Grant could sense the trap this time. He coughed and looked Huck in the eye. “There is nothing for me anywhere else,” he said. “My only chance for a home is here. With Lucy. And I’ve earned it.”

“How? By saving my daughter’s life? Which you say you don’t remember...”

“No, because...” Grant stumbled. He looked back over to the beautiful piano. It was the first time he had ever played a piano that nice; first time he had seen one up close and not on a stage. Sometimes he went to the music stores downtown and played their pianos until someone, usually a mousy employee with bad facial hair, kindly asked him to move on. The upright piano at his house was out of tune and rundown, six of the keys were dead, and the pedal stuck. “I don’t have a reason,” he admitted. “I don’t have answers...”

“Because you don’t really want to be here,” Huck replied, snapping his fingers as if he caught Grant in an elaborate lie.
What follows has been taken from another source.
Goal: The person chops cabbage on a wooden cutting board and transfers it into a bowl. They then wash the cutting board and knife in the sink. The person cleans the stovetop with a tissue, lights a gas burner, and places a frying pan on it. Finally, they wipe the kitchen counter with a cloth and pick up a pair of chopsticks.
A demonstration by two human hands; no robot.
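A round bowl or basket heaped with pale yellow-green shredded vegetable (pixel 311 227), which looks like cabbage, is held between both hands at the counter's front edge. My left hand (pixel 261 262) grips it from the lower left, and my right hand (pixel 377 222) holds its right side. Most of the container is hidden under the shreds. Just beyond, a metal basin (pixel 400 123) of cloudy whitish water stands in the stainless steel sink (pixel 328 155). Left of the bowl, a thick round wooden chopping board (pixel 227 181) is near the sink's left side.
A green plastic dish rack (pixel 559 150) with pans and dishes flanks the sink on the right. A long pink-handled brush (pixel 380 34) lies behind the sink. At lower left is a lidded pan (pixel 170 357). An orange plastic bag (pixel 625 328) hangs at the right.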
“I do,” Grant said. He did. He didn’t. If his father wasn’t alive, if Darla wasn’t waiting for Teddy, if Lucy seemed content, then of course he’d stay where there was luxury and safety. Food and comfort. The world’s best doctors, scientists, thinkers, builders. And if he left, what was waiting for him back on land? Disease, devastation, and disaster. His dad. Darla. Freedom from feeling like his life was constantly in danger.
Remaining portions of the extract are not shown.